I am a Retired member writing in reply to Fred Rainger (“Gender history”, Letters, December 7, 2015).
I went on maternity leave at the end of 1971 (note: much more than 20 years ago). There was no pressure to resign. There were, however, comments from the deputy principal about staff having to “carry” women who became pregnant. I had up to that time only taken one day’s sick leave and didn’t think the Deputy’s comment was appropriate.
You were only entitled to six weeks’ paid maternity leave for the period before the baby was born. You had to go back to work in order to be paid. Because my daughter came early I only received five weeks’ pay when I returned to teaching in 1973.

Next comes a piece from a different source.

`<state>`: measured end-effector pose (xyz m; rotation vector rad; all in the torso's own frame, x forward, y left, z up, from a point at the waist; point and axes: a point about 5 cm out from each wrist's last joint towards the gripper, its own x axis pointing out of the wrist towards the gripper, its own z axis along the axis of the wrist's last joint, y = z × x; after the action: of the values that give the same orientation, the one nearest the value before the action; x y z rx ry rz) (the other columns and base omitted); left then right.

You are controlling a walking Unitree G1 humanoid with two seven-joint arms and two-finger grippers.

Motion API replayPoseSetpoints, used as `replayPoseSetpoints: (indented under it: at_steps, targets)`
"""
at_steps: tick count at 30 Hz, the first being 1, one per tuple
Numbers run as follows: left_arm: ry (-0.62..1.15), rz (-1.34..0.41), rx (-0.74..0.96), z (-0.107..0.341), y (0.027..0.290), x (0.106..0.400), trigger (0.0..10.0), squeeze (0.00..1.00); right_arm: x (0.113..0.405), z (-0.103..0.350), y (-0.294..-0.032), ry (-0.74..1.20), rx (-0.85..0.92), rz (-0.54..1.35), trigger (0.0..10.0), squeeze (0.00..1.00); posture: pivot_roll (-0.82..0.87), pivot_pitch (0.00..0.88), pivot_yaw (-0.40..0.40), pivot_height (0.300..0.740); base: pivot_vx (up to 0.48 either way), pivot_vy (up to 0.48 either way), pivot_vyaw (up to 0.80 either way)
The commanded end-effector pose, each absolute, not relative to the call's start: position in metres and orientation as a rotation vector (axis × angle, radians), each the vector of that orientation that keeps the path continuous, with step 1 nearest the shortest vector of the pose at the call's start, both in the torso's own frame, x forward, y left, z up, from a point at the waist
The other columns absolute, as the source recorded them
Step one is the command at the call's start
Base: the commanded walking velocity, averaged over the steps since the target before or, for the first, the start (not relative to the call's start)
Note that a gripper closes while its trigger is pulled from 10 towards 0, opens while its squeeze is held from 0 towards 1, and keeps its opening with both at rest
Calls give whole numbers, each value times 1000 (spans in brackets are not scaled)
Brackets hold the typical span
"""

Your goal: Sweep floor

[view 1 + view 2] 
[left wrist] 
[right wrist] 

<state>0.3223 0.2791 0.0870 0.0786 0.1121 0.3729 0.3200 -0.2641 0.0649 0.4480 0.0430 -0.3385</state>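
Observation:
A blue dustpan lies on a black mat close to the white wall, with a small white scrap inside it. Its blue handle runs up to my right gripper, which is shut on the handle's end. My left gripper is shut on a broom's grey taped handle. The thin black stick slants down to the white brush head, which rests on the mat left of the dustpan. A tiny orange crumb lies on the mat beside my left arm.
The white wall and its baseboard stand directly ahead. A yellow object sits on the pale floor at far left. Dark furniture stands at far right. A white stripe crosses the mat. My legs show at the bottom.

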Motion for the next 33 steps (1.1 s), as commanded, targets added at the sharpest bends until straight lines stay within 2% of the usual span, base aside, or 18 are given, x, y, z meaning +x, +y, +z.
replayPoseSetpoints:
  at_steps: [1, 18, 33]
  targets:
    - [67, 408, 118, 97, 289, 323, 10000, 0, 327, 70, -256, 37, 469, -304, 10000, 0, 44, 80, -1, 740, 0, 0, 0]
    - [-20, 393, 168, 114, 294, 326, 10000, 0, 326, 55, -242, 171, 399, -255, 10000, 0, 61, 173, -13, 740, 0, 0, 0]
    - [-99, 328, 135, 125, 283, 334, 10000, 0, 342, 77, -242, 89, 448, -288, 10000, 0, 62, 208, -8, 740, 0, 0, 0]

There were other things I didn’t like: you could not do any casual teaching while on leave; you had no right of return to your school; not only was I sent to a different school but I had to teach a different subject; before going on leave I was sent to another school to cover the sick leave of a teacher at that school.
After this experience I resigned the next time I became pregnant with the intention of afterwards taking up casual teaching part-time (which I did for seven years).
Because I resigned I was kicked out of the State Superannuation Fund, my contributions were not rolled over and I was not allowed into the State Superannuation Fund in 1983 when I returned to fill a permanent position.
That was by far the worst treatment of female teachers. I actually worked until after the age of 65 to save sufficient superannuation, which is in no way near the pension received by permanent teachers who commenced teaching in 1970.